My friends reported great still water trout fishing too but the rivers were in a state, still being battered by the “water sport” aficionados who found hot weather, lager and a life on the bankside hard to resist.  

Indeed, some chub experts looked for pastures entirely new and young maestro Robbie Northman spent the warm months exploring the coast from King’s Lynn to Southend. He found his plugs and poppers caught him more bass than they did chub and that by and large, he had the wide open spaces to himself- apart from visits from the Norfolk Bass Mafia on whom I have no further information whatsoever. 

There is no doubt that by now fishing as a sport was doing very nicely indeed. Tackle shops were booming (have you been into Wensum Valley Angling lately? It has expanded to the size of Harrods) and the trade was reporting record profits. 

I began to see ever growing numbers of families enjoying fishing as a group for the first time since the 1960s and folk were coming back into a sport they had deserted since their teens. Most noticeably, fishing was beginning to become acceptable again, a pleasing sort of pastime that should be encouraged rather than shunned.  

This probably had something to do with that national arbiter of taste, the BBC. The fact that Auntie had taken Mortimer and Whitehouse, Gone Fishing under her wing, commissioned more series and made it a national hit proved hugely important. Wives began to realise that their angling husbands were not entirely insane and kids even consented to having a bash themselves. 

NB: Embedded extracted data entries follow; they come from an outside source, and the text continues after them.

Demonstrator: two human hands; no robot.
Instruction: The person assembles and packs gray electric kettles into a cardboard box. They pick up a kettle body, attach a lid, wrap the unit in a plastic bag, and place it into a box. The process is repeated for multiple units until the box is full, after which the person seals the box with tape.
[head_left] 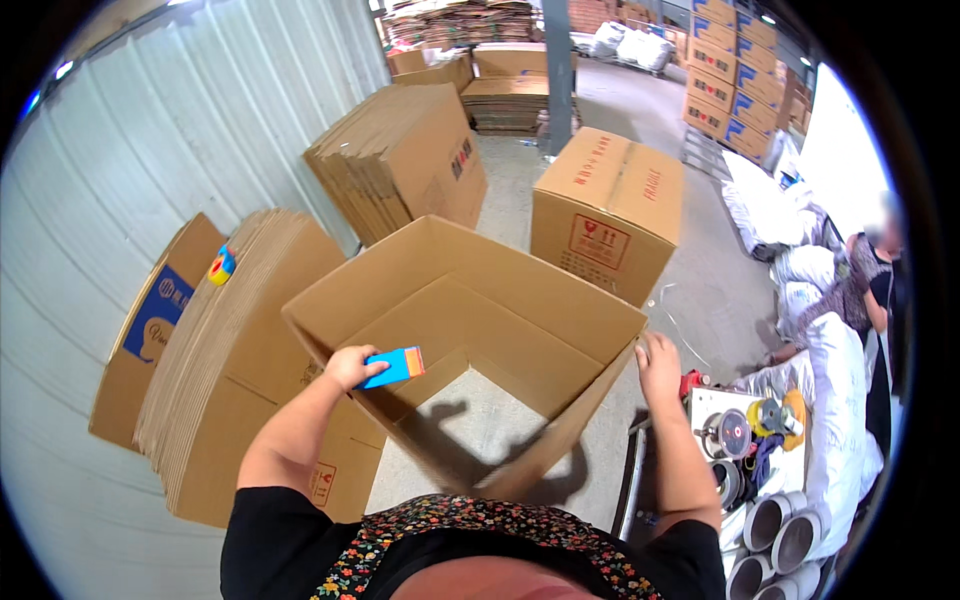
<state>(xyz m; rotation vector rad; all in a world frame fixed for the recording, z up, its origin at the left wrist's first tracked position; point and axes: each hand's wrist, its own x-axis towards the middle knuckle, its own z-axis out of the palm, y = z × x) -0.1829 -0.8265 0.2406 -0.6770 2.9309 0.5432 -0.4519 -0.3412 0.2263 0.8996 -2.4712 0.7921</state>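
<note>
My left hand [349, 369] is closed around a flat blue object [394, 369] with an orange end, whose kind I cannot make out. That hand is at the left wall of a large brown cardboard box [520, 305], with the object over the opening. The box stands unfolded, and grey floor shows through its open bottom. At its right corner, my right hand [657, 366] grips the top edge, the fingertips resting at the rim. A yellow, red and blue roll-like item [221, 265] lies on the flat cardboard stack to the left.
Flattened cartons [245, 340] lean along the corrugated wall at left, with another bundle [400, 160] behind. A sealed carton [607, 210] stands beyond the box. At right, a cart [705, 405] carries tape rolls and tubes. A person [865, 280] bends near white sacks [800, 275].
</note>
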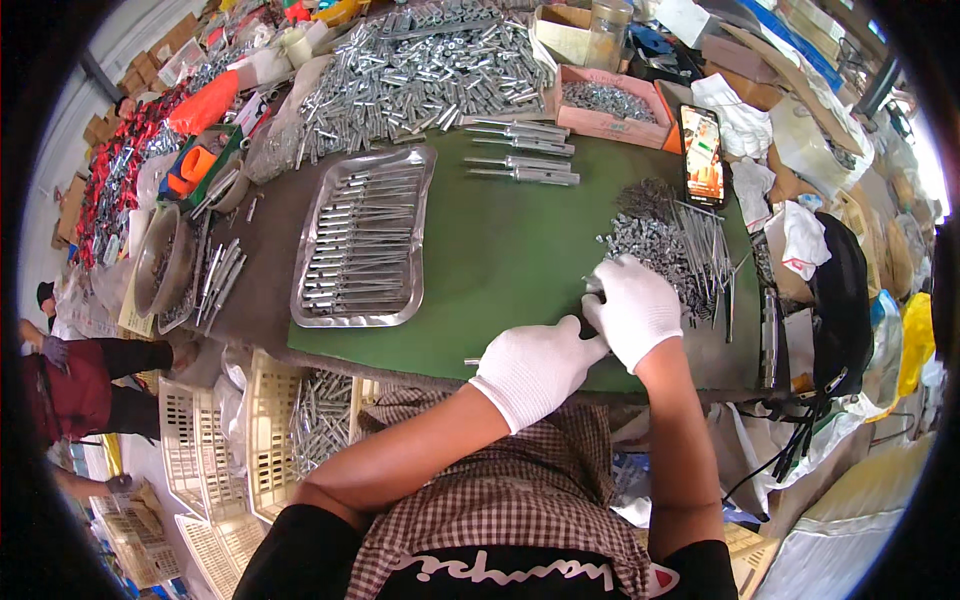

Winter though is here again and even though Norwich are now top of their league, some of the gloss of summer is wearing thin. Many, if not most, of my friends and the people I guide live in Tier 3 and 4 areas and for them a fishing trip to Norfolk is hardly a realistic possibility. Pubs, partying and perch and pike forays are all on Matt Hancock’s not to do list and there is still the spectre of Brexit hovering ghoulishly over us all. Whatever we think of the EU, there is no doubt that many of its rulings over water quality were vital and might well be ignored now we are on the verge of total departure. After what we have witnessed in this strange year, there cannot be an angler left who has faith in the Environment Agency to put a bucket of water right, never mind our polluted river systems. 

Yesterday however I was out with the aforesaid bass master, Robbie Northman and we met up with a fine heron who became a true mate indeed. He followed us around one broad after another and he ate more of our roach dead baits than the pike did. That was my Christmas present alright, a realisation that there is still a world out there untouched by the mad life we humans have created for ourselves.  

Happy Christmas to you all!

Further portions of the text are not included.